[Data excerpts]
+++++

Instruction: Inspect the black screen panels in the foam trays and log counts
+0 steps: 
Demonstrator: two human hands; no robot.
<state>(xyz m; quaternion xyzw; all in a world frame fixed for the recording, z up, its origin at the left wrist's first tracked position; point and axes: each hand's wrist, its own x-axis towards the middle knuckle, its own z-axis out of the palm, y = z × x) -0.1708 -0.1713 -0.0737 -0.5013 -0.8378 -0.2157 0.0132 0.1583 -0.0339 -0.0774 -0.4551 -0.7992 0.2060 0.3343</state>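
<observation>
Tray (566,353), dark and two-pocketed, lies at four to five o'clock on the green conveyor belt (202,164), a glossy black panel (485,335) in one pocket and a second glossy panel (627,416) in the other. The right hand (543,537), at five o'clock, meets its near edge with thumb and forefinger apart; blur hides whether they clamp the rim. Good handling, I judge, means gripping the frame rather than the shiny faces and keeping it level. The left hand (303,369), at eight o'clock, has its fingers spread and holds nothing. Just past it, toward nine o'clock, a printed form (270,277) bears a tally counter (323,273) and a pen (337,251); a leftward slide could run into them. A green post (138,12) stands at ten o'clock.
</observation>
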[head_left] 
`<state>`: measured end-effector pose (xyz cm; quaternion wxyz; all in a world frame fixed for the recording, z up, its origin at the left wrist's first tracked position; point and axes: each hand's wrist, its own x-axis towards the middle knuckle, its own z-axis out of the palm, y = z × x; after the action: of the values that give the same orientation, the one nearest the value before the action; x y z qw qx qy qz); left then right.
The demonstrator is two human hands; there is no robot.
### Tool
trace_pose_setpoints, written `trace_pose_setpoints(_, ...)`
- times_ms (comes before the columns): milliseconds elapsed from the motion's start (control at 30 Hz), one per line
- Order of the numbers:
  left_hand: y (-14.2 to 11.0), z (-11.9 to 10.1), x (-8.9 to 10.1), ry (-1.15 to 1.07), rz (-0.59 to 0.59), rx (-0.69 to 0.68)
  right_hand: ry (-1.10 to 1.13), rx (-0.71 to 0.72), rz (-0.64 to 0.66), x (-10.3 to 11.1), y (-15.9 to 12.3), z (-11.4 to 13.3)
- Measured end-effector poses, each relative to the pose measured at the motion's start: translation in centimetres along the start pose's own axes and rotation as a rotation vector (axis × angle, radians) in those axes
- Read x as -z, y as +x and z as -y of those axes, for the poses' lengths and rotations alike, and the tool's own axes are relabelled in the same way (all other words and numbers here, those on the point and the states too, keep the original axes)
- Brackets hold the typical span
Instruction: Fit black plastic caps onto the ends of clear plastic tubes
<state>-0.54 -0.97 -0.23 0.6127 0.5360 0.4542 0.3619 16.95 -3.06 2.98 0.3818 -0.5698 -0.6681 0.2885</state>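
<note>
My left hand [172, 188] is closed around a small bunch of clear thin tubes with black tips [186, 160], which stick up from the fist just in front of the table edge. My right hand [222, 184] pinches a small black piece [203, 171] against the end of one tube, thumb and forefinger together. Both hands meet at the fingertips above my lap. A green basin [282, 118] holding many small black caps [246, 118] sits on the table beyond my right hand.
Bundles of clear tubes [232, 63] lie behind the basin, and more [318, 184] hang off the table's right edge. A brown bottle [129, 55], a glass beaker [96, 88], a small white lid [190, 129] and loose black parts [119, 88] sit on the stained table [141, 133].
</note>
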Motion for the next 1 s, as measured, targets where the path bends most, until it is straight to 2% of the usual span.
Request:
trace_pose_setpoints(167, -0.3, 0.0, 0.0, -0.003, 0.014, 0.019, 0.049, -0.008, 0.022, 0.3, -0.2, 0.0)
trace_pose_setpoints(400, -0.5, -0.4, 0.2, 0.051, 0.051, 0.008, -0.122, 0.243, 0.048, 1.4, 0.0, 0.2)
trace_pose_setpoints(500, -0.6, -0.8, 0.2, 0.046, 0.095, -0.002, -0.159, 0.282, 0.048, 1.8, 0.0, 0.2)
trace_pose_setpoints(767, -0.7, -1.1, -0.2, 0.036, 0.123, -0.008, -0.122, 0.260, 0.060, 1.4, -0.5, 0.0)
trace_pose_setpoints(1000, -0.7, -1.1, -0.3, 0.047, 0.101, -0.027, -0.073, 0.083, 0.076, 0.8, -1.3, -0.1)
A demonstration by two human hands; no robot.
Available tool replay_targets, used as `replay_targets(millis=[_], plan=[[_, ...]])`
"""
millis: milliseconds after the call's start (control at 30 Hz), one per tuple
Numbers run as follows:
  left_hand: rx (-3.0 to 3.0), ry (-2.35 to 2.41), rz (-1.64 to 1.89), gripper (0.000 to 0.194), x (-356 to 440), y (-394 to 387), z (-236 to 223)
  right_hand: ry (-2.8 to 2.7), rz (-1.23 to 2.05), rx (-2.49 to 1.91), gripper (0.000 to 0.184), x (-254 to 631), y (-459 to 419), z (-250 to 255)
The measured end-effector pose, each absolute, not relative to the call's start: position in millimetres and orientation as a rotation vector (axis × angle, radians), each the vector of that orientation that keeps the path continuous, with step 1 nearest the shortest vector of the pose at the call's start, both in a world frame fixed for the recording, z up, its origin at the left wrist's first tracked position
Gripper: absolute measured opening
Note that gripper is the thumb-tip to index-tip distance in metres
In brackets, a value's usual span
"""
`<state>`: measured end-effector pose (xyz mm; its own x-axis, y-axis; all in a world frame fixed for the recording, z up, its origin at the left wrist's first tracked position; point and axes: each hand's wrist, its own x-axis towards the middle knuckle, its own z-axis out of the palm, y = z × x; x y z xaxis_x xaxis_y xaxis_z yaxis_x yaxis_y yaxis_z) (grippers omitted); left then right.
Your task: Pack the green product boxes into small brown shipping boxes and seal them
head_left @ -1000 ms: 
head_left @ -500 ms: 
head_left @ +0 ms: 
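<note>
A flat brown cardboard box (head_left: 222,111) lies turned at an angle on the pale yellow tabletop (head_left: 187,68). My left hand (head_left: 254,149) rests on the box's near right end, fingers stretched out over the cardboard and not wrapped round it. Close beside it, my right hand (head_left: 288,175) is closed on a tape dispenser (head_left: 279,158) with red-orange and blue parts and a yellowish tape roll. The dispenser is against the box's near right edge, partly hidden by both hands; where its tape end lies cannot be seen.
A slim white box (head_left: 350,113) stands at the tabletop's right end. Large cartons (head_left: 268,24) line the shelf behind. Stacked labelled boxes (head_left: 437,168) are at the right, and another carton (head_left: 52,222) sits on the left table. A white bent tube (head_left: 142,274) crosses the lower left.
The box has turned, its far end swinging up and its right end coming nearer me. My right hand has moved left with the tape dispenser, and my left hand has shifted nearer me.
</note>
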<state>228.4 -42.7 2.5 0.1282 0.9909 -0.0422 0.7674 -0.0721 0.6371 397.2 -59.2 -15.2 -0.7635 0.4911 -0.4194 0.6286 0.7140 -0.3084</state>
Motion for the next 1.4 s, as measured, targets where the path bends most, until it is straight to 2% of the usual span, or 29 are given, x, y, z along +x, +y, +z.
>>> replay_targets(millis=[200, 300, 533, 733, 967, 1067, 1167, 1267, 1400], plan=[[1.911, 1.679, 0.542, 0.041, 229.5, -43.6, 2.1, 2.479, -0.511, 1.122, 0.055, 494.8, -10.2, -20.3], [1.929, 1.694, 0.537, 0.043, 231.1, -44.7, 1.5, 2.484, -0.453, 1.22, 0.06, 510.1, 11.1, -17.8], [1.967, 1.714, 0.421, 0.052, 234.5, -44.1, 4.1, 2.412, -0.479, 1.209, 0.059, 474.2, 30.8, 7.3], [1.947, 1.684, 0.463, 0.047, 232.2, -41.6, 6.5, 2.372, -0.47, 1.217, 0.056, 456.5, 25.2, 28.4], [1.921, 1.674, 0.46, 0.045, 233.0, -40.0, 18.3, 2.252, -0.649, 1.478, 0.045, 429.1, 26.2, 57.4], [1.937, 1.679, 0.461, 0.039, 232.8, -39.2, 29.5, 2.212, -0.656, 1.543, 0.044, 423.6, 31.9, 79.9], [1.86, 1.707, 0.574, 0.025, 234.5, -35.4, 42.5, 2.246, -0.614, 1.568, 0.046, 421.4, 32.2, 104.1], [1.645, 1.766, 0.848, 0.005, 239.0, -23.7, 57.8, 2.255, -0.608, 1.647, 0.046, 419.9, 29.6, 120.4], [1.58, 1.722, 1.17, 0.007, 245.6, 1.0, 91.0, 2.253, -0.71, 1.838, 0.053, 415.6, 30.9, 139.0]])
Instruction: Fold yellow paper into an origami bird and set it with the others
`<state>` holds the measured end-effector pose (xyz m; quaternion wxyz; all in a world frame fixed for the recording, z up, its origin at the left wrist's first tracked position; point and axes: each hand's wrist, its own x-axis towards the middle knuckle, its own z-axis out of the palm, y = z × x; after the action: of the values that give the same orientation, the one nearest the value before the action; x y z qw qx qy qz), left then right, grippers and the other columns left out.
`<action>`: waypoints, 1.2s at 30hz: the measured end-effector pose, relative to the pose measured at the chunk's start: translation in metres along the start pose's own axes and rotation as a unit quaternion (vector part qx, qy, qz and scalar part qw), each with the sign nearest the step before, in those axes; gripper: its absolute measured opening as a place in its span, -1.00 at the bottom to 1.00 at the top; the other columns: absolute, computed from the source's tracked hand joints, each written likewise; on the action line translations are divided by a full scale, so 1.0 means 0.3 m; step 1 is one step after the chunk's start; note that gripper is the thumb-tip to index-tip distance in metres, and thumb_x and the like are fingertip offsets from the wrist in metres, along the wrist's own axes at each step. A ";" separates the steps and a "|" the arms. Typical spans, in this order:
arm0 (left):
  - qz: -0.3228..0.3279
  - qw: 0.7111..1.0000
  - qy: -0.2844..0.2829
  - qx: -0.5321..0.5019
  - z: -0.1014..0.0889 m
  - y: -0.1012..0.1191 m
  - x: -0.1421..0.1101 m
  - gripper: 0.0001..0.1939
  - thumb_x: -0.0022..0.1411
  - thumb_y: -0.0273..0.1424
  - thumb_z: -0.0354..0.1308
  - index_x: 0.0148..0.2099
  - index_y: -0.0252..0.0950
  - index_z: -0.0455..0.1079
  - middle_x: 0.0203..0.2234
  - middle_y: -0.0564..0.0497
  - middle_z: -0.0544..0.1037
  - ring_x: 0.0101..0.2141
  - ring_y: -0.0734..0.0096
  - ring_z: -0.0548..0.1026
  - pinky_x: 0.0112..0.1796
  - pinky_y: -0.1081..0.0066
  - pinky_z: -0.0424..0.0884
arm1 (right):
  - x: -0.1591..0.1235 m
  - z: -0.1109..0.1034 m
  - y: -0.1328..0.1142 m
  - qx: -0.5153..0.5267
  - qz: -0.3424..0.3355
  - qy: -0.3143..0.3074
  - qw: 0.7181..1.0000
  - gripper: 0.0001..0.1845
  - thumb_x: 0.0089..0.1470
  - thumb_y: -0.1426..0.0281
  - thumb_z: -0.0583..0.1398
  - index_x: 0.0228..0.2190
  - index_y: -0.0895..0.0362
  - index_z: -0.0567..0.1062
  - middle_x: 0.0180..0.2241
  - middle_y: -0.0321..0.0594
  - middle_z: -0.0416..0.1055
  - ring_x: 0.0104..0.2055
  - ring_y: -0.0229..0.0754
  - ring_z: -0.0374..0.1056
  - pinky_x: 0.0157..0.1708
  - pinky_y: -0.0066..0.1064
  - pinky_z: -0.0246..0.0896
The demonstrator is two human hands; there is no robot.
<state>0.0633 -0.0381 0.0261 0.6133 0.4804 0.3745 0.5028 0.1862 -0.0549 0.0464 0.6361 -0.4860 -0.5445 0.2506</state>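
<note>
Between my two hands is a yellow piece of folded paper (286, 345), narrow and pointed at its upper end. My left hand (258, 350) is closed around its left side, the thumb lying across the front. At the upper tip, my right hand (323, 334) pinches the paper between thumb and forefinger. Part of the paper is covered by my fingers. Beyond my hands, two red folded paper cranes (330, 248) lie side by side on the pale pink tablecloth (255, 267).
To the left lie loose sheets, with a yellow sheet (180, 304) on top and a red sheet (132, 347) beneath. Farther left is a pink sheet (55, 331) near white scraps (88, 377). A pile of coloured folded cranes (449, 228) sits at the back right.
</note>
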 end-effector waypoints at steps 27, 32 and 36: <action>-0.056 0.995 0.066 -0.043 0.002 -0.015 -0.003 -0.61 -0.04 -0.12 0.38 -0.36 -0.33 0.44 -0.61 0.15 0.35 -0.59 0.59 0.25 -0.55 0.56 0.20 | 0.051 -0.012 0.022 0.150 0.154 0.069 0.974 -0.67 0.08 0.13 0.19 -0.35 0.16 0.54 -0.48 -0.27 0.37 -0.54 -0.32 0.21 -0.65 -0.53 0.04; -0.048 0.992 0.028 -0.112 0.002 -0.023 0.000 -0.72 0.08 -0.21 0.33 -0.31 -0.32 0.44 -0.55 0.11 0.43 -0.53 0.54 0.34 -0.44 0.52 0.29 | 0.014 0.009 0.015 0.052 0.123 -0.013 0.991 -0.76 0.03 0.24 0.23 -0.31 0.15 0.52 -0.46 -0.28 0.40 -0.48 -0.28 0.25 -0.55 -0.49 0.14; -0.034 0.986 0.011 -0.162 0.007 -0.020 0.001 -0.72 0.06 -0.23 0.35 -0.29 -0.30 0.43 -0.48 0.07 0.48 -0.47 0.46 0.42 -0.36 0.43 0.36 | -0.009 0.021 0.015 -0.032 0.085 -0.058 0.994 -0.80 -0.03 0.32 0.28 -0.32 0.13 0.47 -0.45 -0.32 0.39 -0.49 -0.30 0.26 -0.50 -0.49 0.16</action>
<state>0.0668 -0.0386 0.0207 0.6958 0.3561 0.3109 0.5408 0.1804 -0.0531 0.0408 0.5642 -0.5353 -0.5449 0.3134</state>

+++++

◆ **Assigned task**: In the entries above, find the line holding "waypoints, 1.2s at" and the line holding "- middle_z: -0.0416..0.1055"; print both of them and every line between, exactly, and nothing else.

◆ **Output of the exercise**:
`<action>`: waypoints, 1.2s at 30hz: the measured end-effector pose, relative to the pose measured at the chunk's start: translation in metres along the start pose's own axes and rotation as a unit quaternion (vector part qx, qy, qz and scalar part qw), each with the sign nearest the step before, in those axes; gripper: its absolute measured opening as a place in its span, -1.00 at the bottom to 1.00 at the top; the other columns: absolute, computed from the source's tracked hand joints, each written likewise; on the action line translations are divided by a full scale, so 1.0 means 0.3 m; step 1 is one step after the chunk's start; note that gripper is the thumb-tip to index-tip distance in metres, and thumb_x and the like are fingertip offsets from the wrist in metres, along the wrist's own axes at each step. A ";" separates the steps and a "|" the arms. Typical spans, in this order:
arm0 (left):
  - qz: -0.3228..0.3279
  - qw: 0.7111..1.0000
  - qy: -0.2844..0.2829
  - qx: -0.5321..0.5019
  - z: -0.1014..0.0889 m
  - y: -0.1012..0.1191 m
  - x: -0.1421..0.1101 m
  - gripper: 0.0001..0.1939
  - thumb_x: -0.0022..0.1411
  - thumb_y: -0.0273..0.1424
  - thumb_z: -0.0354..0.1308
  - index_x: 0.0148..0.2099
  - index_y: -0.0252..0.0950
  - index_z: -0.0455..0.1079
  - middle_x: 0.0203..0.2234
  - middle_y: -0.0564..0.0497
  - middle_z: -0.0544..0.1037
  - ring_x: 0.0101..0.2141
  - ring_y: -0.0734..0.0096
  - ring_z: -0.0548..0.1026
  - pinky_x: 0.0112..0.1796
  - pinky_y: -0.1081..0.0066
  - pinky_z: -0.0424..0.0884
arm1 (right):
  - x: -0.1591..0.1235 m
  - z: -0.1109..0.1034 m
  - y: -0.1328..0.1142 m
  - qx: -0.5153..0.5267
  - qz: -0.3424..0.3355
  - qy: -0.3143..0.3074
  - qw: 0.7181..1.0000
  - gripper: 0.0001..0.1845
  - thumb_x: 0.0089..0.1470
  - thumb_y: -0.1426..0.0281
  - thumb_z: -0.0583..0.1398
  - index_x: 0.0228..0.2190
  - index_y: -0.0895..0.0362
  - index_z: -0.0567..0.1062
  - middle_x: 0.0180..0.2241
  - middle_y: -0.0321..0.0594
  - middle_z: -0.0416..0.1055

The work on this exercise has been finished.